[Saved data entries]
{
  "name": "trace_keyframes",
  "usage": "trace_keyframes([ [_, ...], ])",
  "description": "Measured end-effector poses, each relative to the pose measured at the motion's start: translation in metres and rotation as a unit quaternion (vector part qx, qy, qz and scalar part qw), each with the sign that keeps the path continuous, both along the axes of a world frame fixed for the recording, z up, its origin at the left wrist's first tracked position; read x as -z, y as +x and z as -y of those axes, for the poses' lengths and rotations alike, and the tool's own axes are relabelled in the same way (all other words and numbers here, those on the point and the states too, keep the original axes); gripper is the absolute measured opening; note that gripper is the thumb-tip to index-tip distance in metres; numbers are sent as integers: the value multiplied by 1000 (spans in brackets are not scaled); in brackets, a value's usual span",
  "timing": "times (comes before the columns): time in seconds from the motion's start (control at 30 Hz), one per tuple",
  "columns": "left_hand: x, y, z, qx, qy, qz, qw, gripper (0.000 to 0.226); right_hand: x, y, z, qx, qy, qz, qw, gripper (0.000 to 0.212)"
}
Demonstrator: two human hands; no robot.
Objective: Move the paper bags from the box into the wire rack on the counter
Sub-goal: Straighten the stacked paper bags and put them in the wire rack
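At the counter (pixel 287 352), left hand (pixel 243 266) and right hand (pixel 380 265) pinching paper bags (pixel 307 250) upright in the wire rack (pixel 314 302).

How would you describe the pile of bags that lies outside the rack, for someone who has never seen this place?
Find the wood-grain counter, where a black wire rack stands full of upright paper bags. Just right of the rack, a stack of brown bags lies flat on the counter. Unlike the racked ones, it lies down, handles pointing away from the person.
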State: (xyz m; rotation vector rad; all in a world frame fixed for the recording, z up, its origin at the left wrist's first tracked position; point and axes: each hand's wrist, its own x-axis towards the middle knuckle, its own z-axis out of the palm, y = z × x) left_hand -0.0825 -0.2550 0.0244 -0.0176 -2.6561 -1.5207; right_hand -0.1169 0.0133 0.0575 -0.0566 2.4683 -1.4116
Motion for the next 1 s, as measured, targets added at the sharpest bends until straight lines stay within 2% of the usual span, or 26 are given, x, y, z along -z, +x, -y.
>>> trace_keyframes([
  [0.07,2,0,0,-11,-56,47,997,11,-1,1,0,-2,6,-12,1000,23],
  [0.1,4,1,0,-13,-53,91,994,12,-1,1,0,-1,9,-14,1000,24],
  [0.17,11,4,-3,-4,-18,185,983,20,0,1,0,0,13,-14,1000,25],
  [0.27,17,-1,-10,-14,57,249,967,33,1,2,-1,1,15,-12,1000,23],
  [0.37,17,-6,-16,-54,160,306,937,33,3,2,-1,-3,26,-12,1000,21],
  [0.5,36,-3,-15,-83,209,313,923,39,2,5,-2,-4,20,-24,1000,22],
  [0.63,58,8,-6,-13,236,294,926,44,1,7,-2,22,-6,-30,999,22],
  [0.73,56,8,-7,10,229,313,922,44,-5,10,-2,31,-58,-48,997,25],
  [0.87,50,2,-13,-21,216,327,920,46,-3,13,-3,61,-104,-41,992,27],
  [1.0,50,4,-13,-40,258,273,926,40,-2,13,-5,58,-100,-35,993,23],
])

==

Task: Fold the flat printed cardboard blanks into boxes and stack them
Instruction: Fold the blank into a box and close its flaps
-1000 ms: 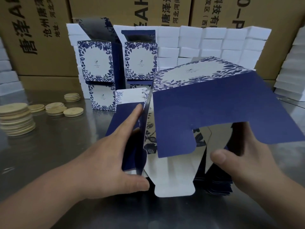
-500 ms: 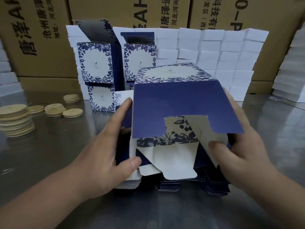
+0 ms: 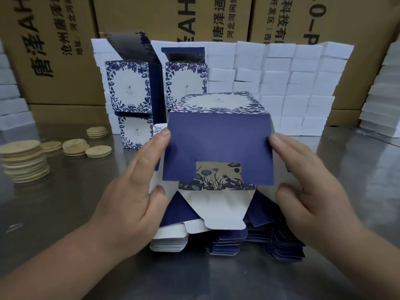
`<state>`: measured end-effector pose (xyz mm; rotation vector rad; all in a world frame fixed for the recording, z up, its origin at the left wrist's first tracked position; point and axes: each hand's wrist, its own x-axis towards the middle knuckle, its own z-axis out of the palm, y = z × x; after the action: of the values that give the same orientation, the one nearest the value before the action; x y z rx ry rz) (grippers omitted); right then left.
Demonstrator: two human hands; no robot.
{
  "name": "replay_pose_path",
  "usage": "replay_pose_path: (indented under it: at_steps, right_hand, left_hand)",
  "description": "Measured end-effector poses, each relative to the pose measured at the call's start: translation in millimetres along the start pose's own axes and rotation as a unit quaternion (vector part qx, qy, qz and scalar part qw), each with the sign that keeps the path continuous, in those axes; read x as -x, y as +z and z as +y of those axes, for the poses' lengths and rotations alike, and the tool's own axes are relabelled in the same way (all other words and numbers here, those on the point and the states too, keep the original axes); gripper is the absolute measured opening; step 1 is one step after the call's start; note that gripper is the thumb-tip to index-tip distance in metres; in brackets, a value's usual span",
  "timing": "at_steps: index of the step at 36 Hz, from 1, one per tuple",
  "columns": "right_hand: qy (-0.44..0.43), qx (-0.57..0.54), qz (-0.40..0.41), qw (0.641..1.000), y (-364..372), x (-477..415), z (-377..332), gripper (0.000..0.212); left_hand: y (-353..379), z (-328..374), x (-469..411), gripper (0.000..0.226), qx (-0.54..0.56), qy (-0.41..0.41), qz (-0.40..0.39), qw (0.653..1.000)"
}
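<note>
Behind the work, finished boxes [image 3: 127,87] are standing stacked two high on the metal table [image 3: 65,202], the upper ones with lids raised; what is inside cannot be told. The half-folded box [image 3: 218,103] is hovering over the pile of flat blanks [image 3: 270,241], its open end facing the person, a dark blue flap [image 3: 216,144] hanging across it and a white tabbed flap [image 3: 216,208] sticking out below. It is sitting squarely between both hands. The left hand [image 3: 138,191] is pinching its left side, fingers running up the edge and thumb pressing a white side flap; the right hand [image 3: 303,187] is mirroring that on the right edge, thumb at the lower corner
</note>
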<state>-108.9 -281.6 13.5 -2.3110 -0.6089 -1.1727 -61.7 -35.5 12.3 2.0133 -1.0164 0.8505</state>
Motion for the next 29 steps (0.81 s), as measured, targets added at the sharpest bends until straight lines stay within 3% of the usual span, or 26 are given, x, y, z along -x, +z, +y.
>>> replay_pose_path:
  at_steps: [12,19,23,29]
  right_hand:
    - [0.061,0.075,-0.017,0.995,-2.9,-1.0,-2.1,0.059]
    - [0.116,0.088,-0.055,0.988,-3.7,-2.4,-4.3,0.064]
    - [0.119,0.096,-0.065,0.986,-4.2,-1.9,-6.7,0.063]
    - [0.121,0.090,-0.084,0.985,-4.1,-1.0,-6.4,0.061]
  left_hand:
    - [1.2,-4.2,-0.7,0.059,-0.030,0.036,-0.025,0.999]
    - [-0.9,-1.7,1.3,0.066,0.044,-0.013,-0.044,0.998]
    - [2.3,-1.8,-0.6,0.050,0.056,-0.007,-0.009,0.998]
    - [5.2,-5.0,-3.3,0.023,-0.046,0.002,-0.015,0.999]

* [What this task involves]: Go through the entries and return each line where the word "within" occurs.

* [Output for this task]:
Motion for the next 1 s, as measured, targets added at the sharpest bends until straight lines stay within 2% of the usual span, or 26 are given, x, y, z along -z, +x, -y.
Motion for the next 29 steps (0.81 s), as measured, targets added at the sharpest bends until straight lines stay within 3% of the usual span, or 26 are given, x, y, z along -x, +z, +y.

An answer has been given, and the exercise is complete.